● **Dataset extract**

===============

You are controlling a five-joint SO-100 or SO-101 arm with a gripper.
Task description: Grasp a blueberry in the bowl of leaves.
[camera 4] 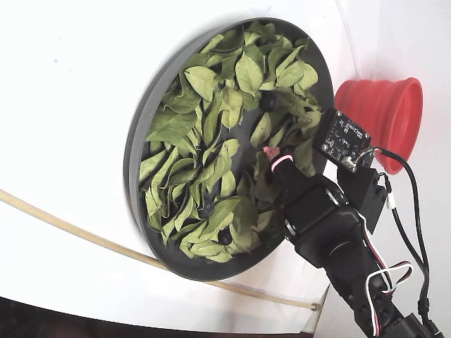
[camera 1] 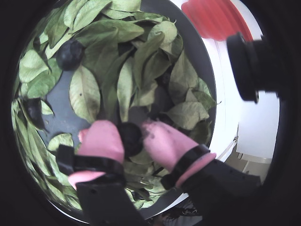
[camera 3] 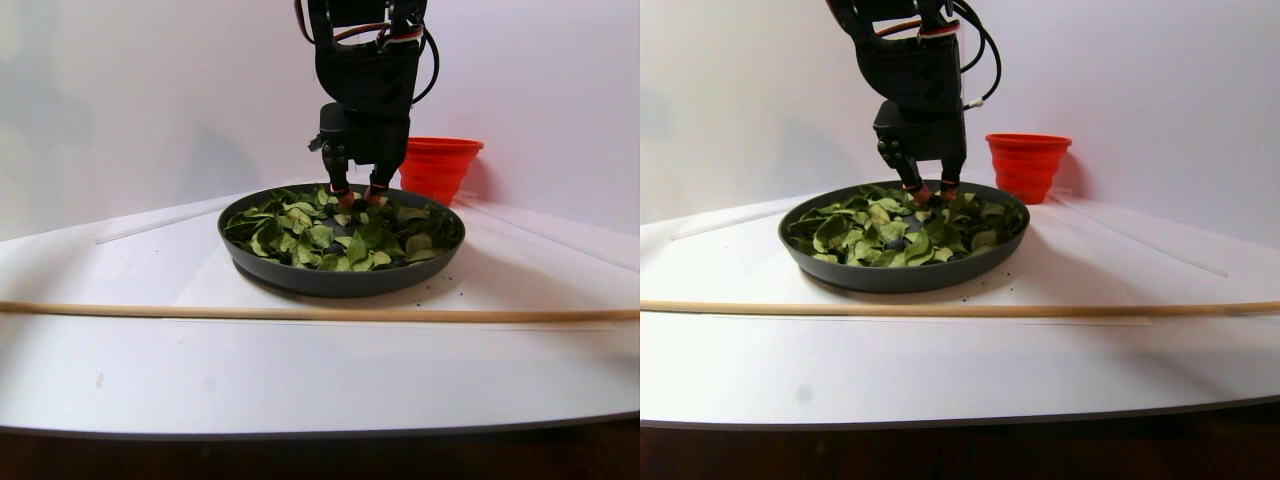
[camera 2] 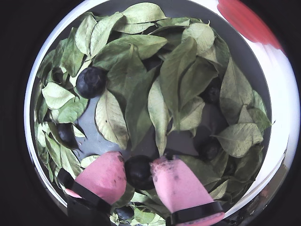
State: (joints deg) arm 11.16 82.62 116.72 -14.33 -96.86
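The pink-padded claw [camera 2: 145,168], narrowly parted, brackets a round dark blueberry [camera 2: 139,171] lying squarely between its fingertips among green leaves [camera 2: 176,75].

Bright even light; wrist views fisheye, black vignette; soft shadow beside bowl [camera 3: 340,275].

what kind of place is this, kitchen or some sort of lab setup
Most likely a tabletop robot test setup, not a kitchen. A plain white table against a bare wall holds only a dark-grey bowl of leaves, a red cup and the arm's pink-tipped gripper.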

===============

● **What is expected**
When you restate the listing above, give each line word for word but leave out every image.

● **Solution to this exercise**
You are controlling a five-joint SO-100 or SO-101 arm with a gripper.
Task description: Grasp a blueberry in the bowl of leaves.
[camera 4] 
[camera 1] 
[camera 3] 
[camera 2] 
State: (joints deg) arm 11.16 82.62 116.72 -14.33 -96.86
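The pink-padded claw [camera 2: 145,168], narrowly parted, brackets a round dark blueberry [camera 2: 139,171] lying squarely between its fingertips among green leaves [camera 2: 176,75].

Bright even light; wrist views fisheye, black vignette; soft shadow beside bowl [camera 3: 340,275].

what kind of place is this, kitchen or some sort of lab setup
Most likely a tabletop robot test setup, not a kitchen. A plain white table against a bare wall holds only a dark-grey bowl of leaves, a red cup and the arm's pink-tipped gripper.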

No additional response is required.